Найт встал, подошёл к картине и некоторое время так и эдак крутился рядом с ней, приседал, подпрыгивал. Потом повернулся и воскликнул, широко улыбаясь:

— Правда! Она смотрит на меня, как голограмма, что бы я ни делал… А вот это нарисовал тоже Леонардо?

— Нет, это уже другой гений его эпохи, Микеланджело. Это фотоснимок фрески на потолке Сикстинской капеллы — «Сотворение Адама». Вместе с этой самой капеллой шедевр, к сожалению, утрачен во время Пыльной Войны. Наверняка это было величественное зрелище. Только представь себе: ты поднимаешь голову и видишь зарождение разума на Земле. Создание Богом первого Человека. А этот жест — лёгкое касание рук персонажей картины — показывает вечную незримую связь Человека с Богом.

— А кто такой Бог? — простодушно спросил Найт. — Какой-то биолог? Генный инженер?

— В какой-то степени да, — усмехнулся господин Миккейн. — Пожалуй, это величайший инженер всех времён и народов. Я расскажу тебе о нём как-нибудь в другой раз, если захочешь. Это разговор не на одну встречу.

Найт послушно кивнул и медленно прошёлся вдоль стены, разглядывая картины. Из сотен глаз на него с интересом смотрело само Время, молчаливое и не понятое никем, только медиумами, подобными господину Миккейну.

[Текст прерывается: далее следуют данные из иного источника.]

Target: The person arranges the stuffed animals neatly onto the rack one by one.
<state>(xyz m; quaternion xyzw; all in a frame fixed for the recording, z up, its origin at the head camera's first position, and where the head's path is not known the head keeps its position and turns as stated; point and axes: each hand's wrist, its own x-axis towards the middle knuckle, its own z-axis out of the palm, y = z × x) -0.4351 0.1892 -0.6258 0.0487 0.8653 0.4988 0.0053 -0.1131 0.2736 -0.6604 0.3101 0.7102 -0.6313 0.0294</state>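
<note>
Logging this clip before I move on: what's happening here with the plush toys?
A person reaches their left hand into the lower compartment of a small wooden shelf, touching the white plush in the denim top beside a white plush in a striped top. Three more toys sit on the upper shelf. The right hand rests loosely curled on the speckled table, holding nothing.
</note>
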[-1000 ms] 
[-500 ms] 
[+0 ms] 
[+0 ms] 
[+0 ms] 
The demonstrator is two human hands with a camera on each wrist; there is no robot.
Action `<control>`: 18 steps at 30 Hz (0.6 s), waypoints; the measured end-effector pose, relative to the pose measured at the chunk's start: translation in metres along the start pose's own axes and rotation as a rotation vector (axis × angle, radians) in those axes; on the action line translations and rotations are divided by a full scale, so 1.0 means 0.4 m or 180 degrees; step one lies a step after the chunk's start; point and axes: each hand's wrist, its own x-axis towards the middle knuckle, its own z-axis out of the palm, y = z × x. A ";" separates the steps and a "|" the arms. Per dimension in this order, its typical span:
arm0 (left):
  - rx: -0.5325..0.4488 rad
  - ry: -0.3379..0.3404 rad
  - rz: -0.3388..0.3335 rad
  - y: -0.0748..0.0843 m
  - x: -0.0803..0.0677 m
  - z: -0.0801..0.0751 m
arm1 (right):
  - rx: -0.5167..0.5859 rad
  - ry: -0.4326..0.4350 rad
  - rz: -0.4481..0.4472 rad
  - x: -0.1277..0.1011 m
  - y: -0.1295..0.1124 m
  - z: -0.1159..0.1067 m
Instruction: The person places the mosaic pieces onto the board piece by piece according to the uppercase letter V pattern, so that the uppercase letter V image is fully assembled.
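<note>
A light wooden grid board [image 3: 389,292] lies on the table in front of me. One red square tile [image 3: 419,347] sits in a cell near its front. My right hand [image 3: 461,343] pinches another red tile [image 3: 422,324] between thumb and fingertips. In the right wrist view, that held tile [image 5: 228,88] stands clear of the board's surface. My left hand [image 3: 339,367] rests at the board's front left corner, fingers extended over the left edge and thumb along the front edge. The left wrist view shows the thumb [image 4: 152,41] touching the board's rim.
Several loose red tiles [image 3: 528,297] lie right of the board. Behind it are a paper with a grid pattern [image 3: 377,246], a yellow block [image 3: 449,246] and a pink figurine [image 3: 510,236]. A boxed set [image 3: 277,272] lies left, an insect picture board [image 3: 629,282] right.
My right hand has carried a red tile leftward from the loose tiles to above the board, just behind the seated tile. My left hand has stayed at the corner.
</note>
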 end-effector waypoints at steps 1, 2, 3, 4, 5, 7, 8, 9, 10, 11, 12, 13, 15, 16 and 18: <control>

— А вот это нарисовал тоже Леонардо? — спросил Найт, осторожно прикасаясь к совсем небольшой застеклённой фотографии, на которой был запечатлён мужчина с четырьмя руками и ногами.

— Да, это репродукция его рисунка. «Витрувианский человек». Тот самый, с которым я тебя сравнил на первой лекции.

— Значит, это — образец Человека? — полушёпотом спросил Найт, разглядывая рисунок. Мужчина с суровым лицом как будто бы имел по две пары конечностей, одна из которых была прозрачной. Если представить, что изображены две позиции одного и того же тела, то с разведёнными в стороны руками Человек вписывался в квадрат, а с ногами, расставленными на ширину плеч, — в круг.

— Скорее, это образец классических пропорций. В соответствии с сопроводительными записями Леонардо, этот рисунок был создан для определения пропорций человеческого тела, как оно описано в трактатах античного архитектора Витрувия. Этот рисунок многими рассматривался как символ внутренней симметрии человеческого тела и Вселенной в целом. Он является одновременно научным трудом и произведением искусства.

Господин Миккейн встал и приблизился к Найту.

— В прошлом искусство зачастую было частью науки. Сейчас оно стало разделом истории. Старое, доядерное искусство. У нас нет своего искусства, только медиа. Реклама, беспредметные видеоролики, голографические миксы, развлекательные и новостные видеоблоги в Сети, диджейские сеты, клубные танцы. Вряд ли последующие поколения будут так же тщательно разбирать их, как мы разбираем сейчас эти старинные картины. И в условиях Сети, в которой скорее запомнят название ролика, чем его автора, вряд ли сохранятся имена мастеров. Да и кого можно считать истинным художником, если всю работу делают программы? Каждый может творить. Искусство обесценилось, стало массовым развлечением. Безымянным, без всплесков гениальности. Только со счётчиком просмотров.